Some of the key initiative by ACF include:
· Awareness & Guidance: ACF makes mothers aware of the importance of not skipping breastfeeding sessions and provides them with guidance on how to manage their work and childcare responsibilities effectively.
· Training: During the last trimester, Sakhis also emphasize on nipplecare and its importance with measures to be practiced just a few days before delivery. Sakhis also train them on crawling methods which is of high importance of early and exclusive breastfeeding. This helps mothers to be mentally prepared and ready after delivery
· Maternal Benefit Schemes: ACF introduces mothers to maternal benefit schemes that offer incentives for important milestones like childbirth, child vaccination, and reaching six months of age. This helps balance the loss of income and enables the purchase of essential nutrition supplements for the child.
· Diarrhoea Management Centres: ACF provide referrals to diarrhoea management centres in each block, where children diagnosed with diarrhoea can receive treatment. The mother stays with the child during this period for proper and supportive treatment of the child.
· Home Visits & Support: ACF's team, including Sakhis, and Anganwadi workers, conduct home visits to monitor the child's health and provide advice to secondary caretakers on proper childcare practices.
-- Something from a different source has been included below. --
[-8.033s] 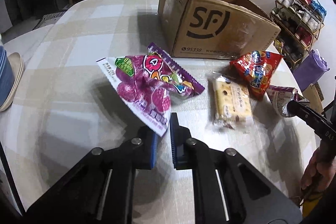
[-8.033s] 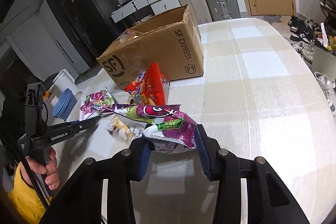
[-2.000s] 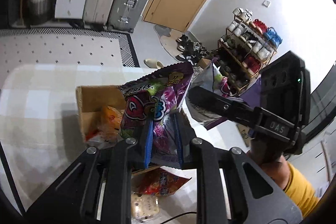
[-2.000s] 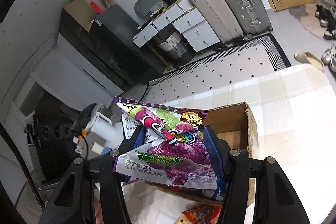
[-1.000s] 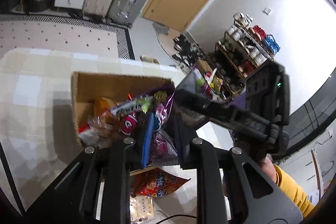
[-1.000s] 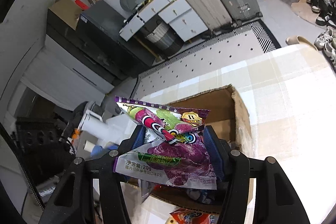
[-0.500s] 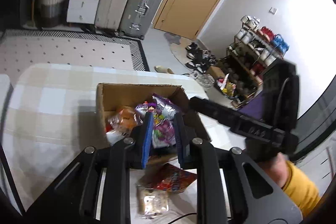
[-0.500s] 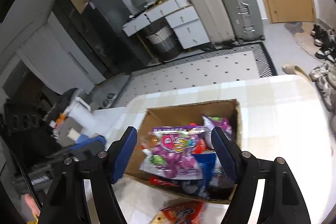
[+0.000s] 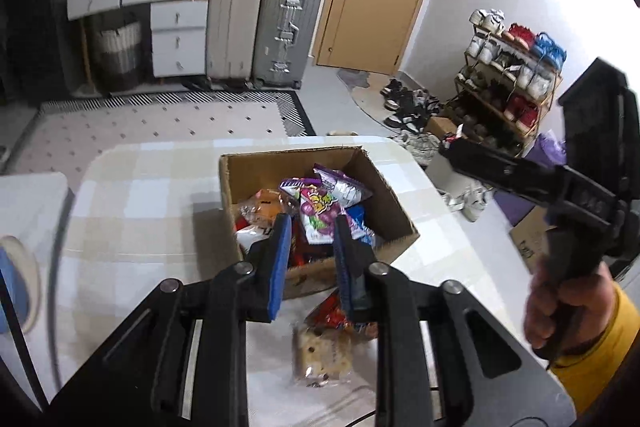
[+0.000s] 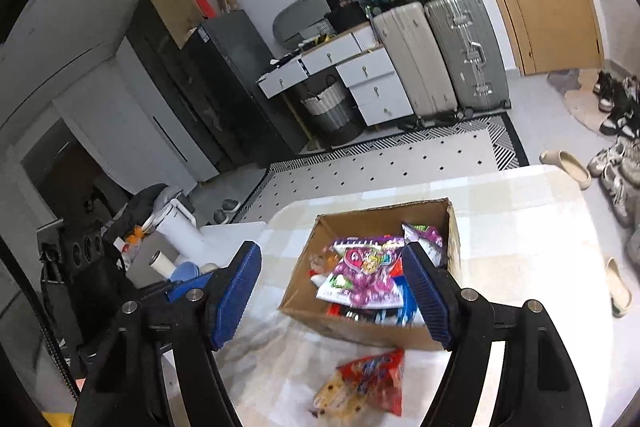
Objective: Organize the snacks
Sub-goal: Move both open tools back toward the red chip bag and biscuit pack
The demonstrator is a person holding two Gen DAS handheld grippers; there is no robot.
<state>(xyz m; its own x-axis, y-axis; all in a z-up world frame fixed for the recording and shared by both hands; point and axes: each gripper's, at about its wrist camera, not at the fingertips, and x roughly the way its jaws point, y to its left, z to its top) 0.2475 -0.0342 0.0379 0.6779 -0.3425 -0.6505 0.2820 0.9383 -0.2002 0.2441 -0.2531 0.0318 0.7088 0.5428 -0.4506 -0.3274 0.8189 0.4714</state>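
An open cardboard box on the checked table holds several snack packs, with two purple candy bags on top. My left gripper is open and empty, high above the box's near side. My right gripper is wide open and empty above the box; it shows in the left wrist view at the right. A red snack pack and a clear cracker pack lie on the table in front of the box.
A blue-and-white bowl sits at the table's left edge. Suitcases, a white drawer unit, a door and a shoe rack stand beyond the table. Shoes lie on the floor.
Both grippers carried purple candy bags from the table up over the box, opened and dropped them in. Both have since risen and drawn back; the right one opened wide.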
· MAA Program : Recognizing the need to encourage young mothers to take breastfeeding seriously, the government has initiated the MAA (Mother’s Absolute Affection) program, which aims to strengthen the bond between mother and child and undilutedly focus on promotion of breastfeeding. Complementing the MAA program, the Sakhis are further reaching out to pregnant & lactating mothers with the appropriate govt. provided guidelines.
Through these interventions,
ACF is making a significant impact in supporting new mothers and ensuring that
their infants receive the essential nutrition they need for healthy growth and
development. ACF’s maternal child health program has seen improvements to
critical indicators by providing Antenatal Care services to over 3000 women and
also reached over 10,000 children through the malnutrition program.
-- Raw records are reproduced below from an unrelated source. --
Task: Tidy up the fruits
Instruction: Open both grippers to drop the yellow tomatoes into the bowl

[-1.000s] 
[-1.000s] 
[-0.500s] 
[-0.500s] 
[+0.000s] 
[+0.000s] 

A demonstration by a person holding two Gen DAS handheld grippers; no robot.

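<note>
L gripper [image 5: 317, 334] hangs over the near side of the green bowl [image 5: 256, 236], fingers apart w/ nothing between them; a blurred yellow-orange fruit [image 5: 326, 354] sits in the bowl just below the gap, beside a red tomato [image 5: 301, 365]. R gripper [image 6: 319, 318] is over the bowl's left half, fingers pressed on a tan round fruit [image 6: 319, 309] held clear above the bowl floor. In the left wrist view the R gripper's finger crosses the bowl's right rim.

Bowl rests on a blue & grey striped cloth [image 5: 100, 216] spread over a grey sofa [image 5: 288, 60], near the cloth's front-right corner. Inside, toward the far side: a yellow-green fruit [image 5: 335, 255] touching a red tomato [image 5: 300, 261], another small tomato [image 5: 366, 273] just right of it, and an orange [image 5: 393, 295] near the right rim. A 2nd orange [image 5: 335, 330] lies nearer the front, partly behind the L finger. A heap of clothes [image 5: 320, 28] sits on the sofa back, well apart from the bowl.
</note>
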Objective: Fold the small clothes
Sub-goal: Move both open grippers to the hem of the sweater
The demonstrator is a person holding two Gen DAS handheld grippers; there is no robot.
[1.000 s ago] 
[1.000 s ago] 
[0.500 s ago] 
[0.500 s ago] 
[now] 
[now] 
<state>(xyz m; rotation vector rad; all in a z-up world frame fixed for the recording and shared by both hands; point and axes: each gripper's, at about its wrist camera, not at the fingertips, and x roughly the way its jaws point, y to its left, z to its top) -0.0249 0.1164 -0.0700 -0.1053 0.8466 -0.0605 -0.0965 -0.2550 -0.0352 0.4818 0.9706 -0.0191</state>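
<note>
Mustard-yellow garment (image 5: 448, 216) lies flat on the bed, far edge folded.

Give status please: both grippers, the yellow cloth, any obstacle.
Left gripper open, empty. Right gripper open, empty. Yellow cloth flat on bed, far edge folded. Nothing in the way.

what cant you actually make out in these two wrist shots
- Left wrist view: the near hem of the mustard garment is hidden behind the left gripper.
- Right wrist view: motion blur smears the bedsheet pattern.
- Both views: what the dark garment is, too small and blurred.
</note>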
But there is much work left to be done. Despite much progress, there is a continued need to focus on maternal and new born care, with a focus on promoting proper breastfeeding practices and infant nutrition. As so many other social issues vie for our attention these days, it is vital that we do not forget the importance of this, given the crucial role it plays in ensuring quality health and nutrition for the next generation.